Complex network model for COVID-19: human behavior, pseudo-periodic solutions and multiple epidemic waves
Cristiana J. Silva, Guillaume Cantin, Carla Cruz, Rui Fonseca-Pinto,, Rui Passadouro da Fonseca, Estevao Soares dos Santos, Delfim F. M. Torres

TL;DR
This paper develops a complex network model incorporating human behavior and public health policies to explain multiple COVID-19 epidemic waves, demonstrating pseudo-periodic solutions and analyzing regional mobility impacts.
Contribution
It introduces a novel complex network model with piecewise constant parameters capturing behavioral effects and epidemic waves, supported by stability analysis and real data simulations.
Findings
Pseudo-oscillations between disease-free and endemic states explain epidemic waves.

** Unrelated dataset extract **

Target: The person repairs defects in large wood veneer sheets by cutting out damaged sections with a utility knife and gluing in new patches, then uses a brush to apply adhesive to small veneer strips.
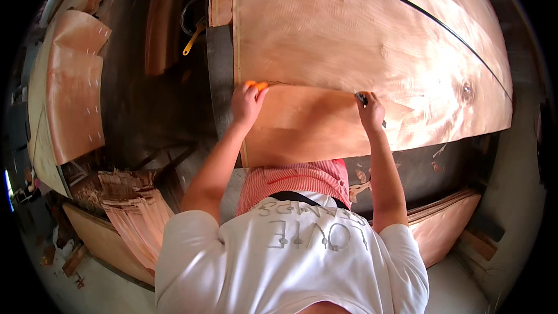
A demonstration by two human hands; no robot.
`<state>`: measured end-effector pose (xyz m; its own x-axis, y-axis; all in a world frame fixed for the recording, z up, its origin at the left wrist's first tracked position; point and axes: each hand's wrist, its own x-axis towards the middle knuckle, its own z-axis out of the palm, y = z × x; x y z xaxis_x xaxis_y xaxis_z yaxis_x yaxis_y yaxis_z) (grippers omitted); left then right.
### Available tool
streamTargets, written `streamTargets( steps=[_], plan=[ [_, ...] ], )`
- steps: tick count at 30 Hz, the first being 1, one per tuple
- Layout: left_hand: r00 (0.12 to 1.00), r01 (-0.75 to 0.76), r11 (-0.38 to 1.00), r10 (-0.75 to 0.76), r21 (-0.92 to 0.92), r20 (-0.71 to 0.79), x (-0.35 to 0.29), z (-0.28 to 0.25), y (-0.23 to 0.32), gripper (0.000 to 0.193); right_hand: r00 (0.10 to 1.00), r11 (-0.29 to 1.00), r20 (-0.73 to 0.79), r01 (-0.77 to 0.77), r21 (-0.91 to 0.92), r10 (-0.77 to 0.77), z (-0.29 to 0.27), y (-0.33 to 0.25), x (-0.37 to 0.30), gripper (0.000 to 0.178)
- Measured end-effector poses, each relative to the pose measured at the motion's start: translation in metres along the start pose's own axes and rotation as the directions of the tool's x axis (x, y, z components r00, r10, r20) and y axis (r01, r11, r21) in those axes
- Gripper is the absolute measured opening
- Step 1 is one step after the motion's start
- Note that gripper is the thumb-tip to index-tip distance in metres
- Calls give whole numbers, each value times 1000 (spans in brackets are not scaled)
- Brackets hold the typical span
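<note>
White shirt nearest — left hand grips orange object, right hand grips dark object. Likely aligning veneer sheet — next needs steadiness.

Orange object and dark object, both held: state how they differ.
The orange object is bright, the dark object blackish. The orange object is in the left hand, near the left edge of the wood sheet; the dark object, in the right hand, is farther right. Both are partly hidden.
</note>
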<state>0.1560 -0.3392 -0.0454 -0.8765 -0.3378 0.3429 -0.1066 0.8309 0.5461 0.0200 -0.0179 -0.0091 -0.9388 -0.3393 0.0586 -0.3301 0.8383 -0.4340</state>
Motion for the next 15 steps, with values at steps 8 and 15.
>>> streamTargets(
  steps=[8,15],
  plan=[
    [981,146,969,-116,198,-155,10,27,-15,42,987,998,150,61,4,-61,35,-1,45,32],
    [967,240,944,-210,229,-146,-21,21,-13,42,415,958,893,-280,-60,177,-9,-73,23,30]
  ],
)
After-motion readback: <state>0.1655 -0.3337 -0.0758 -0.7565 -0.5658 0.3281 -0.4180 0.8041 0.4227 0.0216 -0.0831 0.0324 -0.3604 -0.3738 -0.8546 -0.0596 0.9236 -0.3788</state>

Network topology influences infection levels and outbreak management.
Model provides a tool for regional outbreak control and border policy decisions.
Abstract
We propose a mathematical model for the transmission dynamics of SARS-CoV-2 in a homogeneously mixing non constant population, and generalize it to a model where the parameters are given by piecewise constant functions. This allows us to model the human behavior and the impact of public health policies on the dynamics of the curve of active infected individuals during a COVID-19 epidemic outbreak. After proving the existence and global asymptotic stability of the disease-free and endemic equilibrium points of the model with constant parameters, we consider a family of Cauchy problems, with piecewise constant parameters, and prove the existence of pseudo-oscillations between a neighborhood of the disease-free equilibrium and a neighborhood of the endemic equilibrium, in a biologically feasible region. In the context of the COVID-19 pandemic, this pseudo-periodic solutions are related to…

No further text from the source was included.